Cinema com Rapadura

OPINIÃO   sexta-feira, 28 de janeiro de 2011

Um Lugar Qualquer

Sofia Coppola continua melancólica e compondo belas imagens, mas a repetição temática e estética tiram a força dos carismáticos personagens de seu mais novo longa.

Sofia Coppola é uma cineasta que filma o nada como ninguém. Seus filmes têm um ritmo próprio, lento e contemplativo. Os tempos-mortos dominam seus trabalhos, sempre pontuados por um olhar delicado e melancólico. Os personagens vagam pelas cenas muitas vezes sem rumo e sem propósito. Coppola está pouco preocupada com a ação em si. Seu interesse é pelo banal e como esse banal afeta a vida de seus personagens, geralmente são pessoas deslocadas e perdidas na própria vida.

Foi assim em “As Virgens Suicidas”, estreia da diretora, no qual cinco irmãs se veem presas pelas amarras de pais controladores. “Encontros e Desencontros” investiga a relação entre um ator maduro e uma jovem perdidos entre os arranha-céus e as ruas de Tóquio. “Maria Antonieta” vai mais longe e apresenta uma versão mais blasé e quase indie da vida da personagem histórica decapitada na França da Revolução.

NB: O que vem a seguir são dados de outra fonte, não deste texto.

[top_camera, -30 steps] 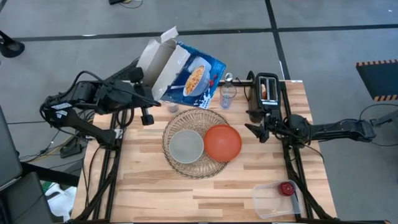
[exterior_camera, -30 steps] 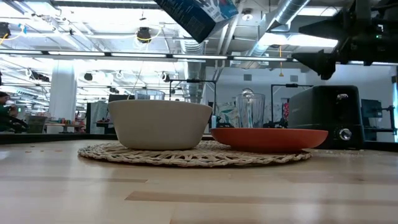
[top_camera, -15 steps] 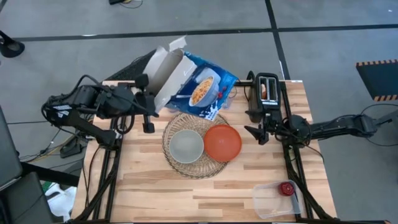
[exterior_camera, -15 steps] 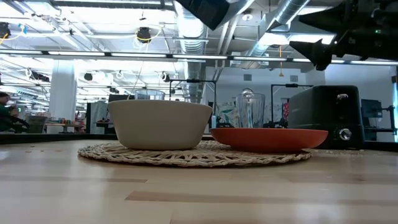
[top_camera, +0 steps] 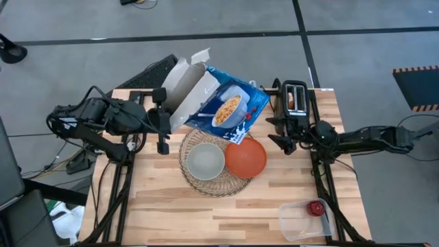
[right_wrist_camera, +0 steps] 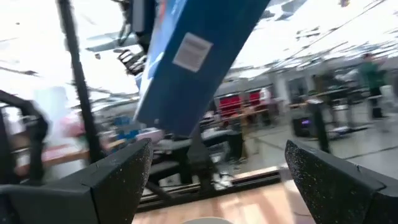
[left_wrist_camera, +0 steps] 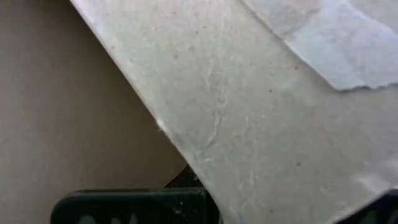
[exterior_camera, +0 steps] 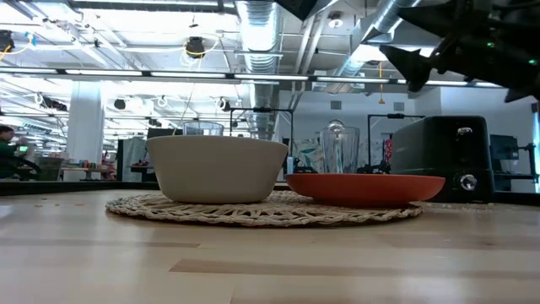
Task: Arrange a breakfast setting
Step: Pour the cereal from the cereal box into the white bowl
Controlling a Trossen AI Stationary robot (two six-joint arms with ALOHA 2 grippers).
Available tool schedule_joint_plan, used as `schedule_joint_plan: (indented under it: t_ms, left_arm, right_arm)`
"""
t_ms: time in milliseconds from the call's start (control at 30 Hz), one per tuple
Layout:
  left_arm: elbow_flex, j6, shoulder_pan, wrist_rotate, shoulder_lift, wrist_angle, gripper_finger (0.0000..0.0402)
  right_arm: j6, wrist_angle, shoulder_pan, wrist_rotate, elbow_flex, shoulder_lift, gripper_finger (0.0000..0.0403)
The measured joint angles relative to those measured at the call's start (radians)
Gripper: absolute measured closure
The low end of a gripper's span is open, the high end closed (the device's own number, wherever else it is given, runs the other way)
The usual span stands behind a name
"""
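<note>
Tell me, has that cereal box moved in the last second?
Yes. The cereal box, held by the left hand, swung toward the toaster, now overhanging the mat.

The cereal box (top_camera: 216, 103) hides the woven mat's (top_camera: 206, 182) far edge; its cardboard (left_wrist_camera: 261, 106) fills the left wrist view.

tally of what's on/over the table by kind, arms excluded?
Woven mat: 1
Pale grey bowl: 1
Orange plate: 1
Cereal box, held in the air by the left tool: 1
Black toaster: 1
Clear container: 1
Red apple: 1
Total: 7
</note>
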Motion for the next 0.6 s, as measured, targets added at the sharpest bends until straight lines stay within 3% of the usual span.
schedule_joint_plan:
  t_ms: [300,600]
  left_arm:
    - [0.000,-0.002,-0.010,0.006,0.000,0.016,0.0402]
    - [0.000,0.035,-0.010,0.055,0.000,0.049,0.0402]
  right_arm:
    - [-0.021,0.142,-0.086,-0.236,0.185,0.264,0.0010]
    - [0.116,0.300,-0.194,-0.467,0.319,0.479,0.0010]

Um universo particular que se repete agora em “Um Lugar Qualquer”, trabalho mais irregular da diretora por simplesmente emular, sem a mesma força, tudo que Coppola já fez antes. Estão lá os personagens incompreendidos, o cenário cool (mais uma vez um hotel), uma nova pessoa que chega para abalar a estrutura do cotidiano de alguém (nesse caso, uma filha visitando o pai), o ator bem-sucedido e imerso em uma realidade vazia e mais uma série de elementos que fez o sucesso dos filmes anteriores da cineasta.

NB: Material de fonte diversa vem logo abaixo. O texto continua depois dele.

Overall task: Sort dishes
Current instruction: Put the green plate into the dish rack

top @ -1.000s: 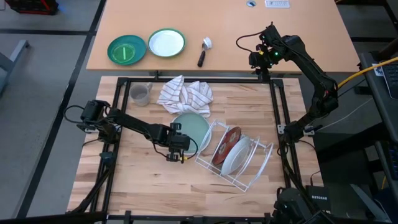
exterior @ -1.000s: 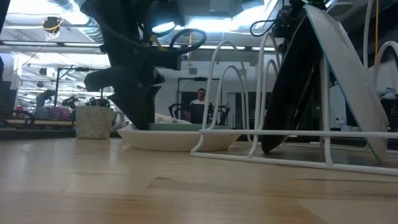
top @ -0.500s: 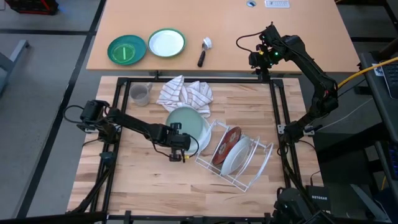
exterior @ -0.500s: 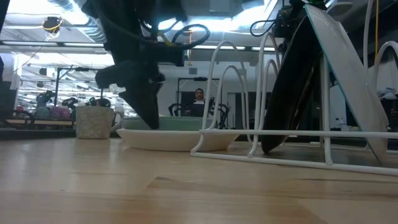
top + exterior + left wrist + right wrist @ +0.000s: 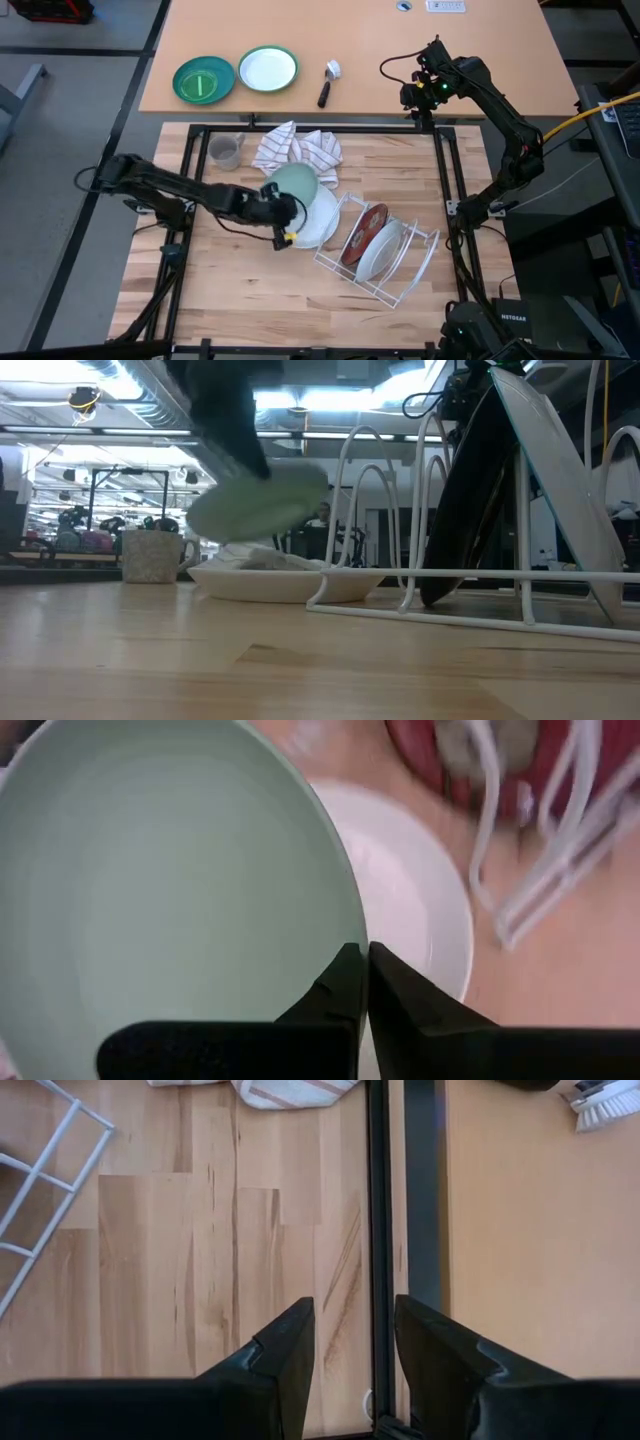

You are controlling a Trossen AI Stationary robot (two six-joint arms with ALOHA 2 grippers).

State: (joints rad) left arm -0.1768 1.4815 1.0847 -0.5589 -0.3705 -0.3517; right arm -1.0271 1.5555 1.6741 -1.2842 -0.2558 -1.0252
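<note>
My left gripper (image 5: 284, 222) is shut on a light blue plate (image 5: 293, 185), which hangs tilted above a white plate (image 5: 322, 222) lying flat on the table. In the low view the blue plate (image 5: 258, 500) is blurred, clear of the white plate (image 5: 280, 582). A white wire rack (image 5: 385, 262) to the right holds a dark red plate (image 5: 362, 230) and a white plate (image 5: 381, 250) on edge. My right gripper (image 5: 352, 1315) waits open, high over the table's far right corner (image 5: 415, 92). My left gripper pinches the light blue plate's rim (image 5: 350, 935) between its two fingers, at the plate's near edge. The fingers (image 5: 400, 1000) come from the table's near left side, slanting. The plate is lifted clear of the white plate (image 5: 420, 910) and tilted.
A grey mug (image 5: 225, 152) and a striped cloth (image 5: 298, 150) lie at the far side of the work table. On the farther table are a green plate (image 5: 203, 80), a green-rimmed white plate (image 5: 268, 68) and a brush (image 5: 328, 82). A black frame (image 5: 440, 160) borders the table.
My left gripper has shut on the light blue plate's near rim and risen with it. The plate has come up off the white plate, tipped, and shifted a little toward the far left.
</note>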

Se tematicamente o filme se repete, esteticamente Coppola mantém seu mesmo padrão de qualidade. A edição é lenta e não traz a relação causa-efeito como fator motivador. As imagens são belas, quase plásticas no modo como são apresentadas. A câmera passeia pelos cenários de modo observador, sempre atenta a ações banais e corriqueiras (um café da manhã sendo preparado, um mergulho na piscina, uma partida de baralho). Mas nada disso é efetivamente importante, e sim o que está se passando internamente nos personagens.

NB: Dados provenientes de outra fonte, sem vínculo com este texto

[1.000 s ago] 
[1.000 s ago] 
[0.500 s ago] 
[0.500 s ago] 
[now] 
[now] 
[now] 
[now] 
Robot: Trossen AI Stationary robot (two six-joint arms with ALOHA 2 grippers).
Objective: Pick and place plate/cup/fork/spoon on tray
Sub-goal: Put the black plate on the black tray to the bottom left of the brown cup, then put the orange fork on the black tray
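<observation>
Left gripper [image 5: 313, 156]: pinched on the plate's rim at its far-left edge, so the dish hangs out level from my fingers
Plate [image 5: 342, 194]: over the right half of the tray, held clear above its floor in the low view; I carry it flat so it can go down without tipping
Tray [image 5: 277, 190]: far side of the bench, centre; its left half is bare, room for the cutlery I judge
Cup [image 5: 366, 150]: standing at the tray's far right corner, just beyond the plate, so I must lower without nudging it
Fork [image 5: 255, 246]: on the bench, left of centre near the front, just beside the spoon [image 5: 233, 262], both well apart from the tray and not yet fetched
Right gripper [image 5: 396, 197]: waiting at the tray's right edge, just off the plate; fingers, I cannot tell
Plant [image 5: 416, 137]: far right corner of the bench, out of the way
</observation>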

Nada realmente acontece em “Um Lugar Qualquer”, e Coppola sabe filmar esse nada de um modo que desperta nosso interesse. Mas, desta vez, a cineasta se perde no universo que ela mesma criou e entrega um trabalho correto e bonito, mas sem a mesma originalidade e honestidade presente nos outros exemplares de sua filmografia. Filmado de modo extremamente blasé, o longa parece ser um trabalho planejado e calculado demais. Coppola não esconde o deslumbramento com seu universo particular e isso acaba pesando contra.

O resultado é um trabalho repetitivo, mas sem a mesma paixão. Se os elementos peculiares a Coppola estão lá, eles parecem estar no lugar errado. A contemplação é excessiva. As imagens duram mais do que o necessário e são vazias de significado. A trilha sonora, característica sempre marcante nos filmes da cineasta, é tímida e faz falta, o que de certa forma mostra uma certa dependência das imagens criadas pela diretora em relação à música. Até o carisma dos personagens, bem interpretados por Stephen Dorff e Elle Fanning, perde-se diante um filme claramente sem um roteiro, digamos, mais convencional.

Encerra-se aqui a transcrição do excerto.